Reducing re-hospitalizations and graft loss for kidney transplant patients
Chronic kidney disease is a type of kidney disease that implies a gradual loss of kidney function over a period of months to years and can cause renal failure, morbidity, and death. It affects from 3% to 17% of the population across the European Union, according to a study published in the Journal of the American Society of Nephrology.
The Kidney Disease pilot, led by Charité – Universitätsmedizin Berlin within the BigMedilytics project, aims to reduce hospitalizations and graft loss (the absence of kidney function) for kidney transplant patients.

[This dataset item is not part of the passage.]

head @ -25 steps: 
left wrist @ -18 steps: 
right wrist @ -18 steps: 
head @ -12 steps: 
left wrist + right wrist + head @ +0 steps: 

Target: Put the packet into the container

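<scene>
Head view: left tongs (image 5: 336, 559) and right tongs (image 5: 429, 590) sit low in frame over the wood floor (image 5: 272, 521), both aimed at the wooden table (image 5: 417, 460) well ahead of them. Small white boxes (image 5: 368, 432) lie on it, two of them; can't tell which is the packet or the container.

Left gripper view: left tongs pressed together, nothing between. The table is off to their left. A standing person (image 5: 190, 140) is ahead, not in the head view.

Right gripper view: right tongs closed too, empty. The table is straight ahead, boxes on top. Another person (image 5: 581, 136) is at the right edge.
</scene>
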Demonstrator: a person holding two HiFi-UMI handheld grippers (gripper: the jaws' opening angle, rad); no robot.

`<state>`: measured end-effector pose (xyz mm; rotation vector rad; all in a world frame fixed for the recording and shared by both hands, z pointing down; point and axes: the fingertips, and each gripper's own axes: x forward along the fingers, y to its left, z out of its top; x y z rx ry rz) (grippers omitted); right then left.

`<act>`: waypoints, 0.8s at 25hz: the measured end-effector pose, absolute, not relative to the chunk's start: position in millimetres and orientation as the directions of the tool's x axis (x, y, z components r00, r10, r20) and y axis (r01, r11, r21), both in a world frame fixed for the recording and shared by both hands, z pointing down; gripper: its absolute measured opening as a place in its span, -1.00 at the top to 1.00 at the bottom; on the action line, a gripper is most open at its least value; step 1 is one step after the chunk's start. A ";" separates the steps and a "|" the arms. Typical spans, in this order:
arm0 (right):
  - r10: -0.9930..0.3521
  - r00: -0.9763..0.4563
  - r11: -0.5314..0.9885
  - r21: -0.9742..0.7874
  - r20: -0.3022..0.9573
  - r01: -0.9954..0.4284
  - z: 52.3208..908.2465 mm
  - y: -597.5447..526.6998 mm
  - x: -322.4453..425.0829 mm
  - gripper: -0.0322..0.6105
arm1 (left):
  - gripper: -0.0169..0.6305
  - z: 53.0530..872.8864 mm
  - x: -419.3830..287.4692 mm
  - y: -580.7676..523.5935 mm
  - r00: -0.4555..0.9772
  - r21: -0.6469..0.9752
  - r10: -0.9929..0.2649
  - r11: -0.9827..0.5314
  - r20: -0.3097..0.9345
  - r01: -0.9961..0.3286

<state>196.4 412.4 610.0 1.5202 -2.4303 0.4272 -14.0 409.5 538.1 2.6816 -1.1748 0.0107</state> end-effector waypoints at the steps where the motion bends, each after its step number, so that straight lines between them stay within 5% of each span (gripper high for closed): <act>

The pilot focuses on Germany where malfunction or rejection of transplanted kidneys causes a high financial burden for the healthcare system. According to the last figures, in 2017 Germany faced more than €3 billion of costs for patients with chronic kidney failure.
An improper follow of therapy or medical advice by patients is one of the main reasons for transplant rejections, but there can be other unknown motives. Monitoring the correct following by patients (known as ‘adherence’) is paramount to improve outcomes and reduce cost.
The pilot uses big data analytics and machine learning to help reveal patterns and risk factors that are relevant for long-term transplant survival.
The Kidney Disease pilot is part of the first theme Population Health and Chronic Disease Management tackled by the BigMedilytics project. The organisations Charité – Universitätsmedizin Berlin, DFKI – German Research Centre for Artificial Intelligence, AOK, Hasso Plattner Institut, and Essen University Hospital participate in this pilot.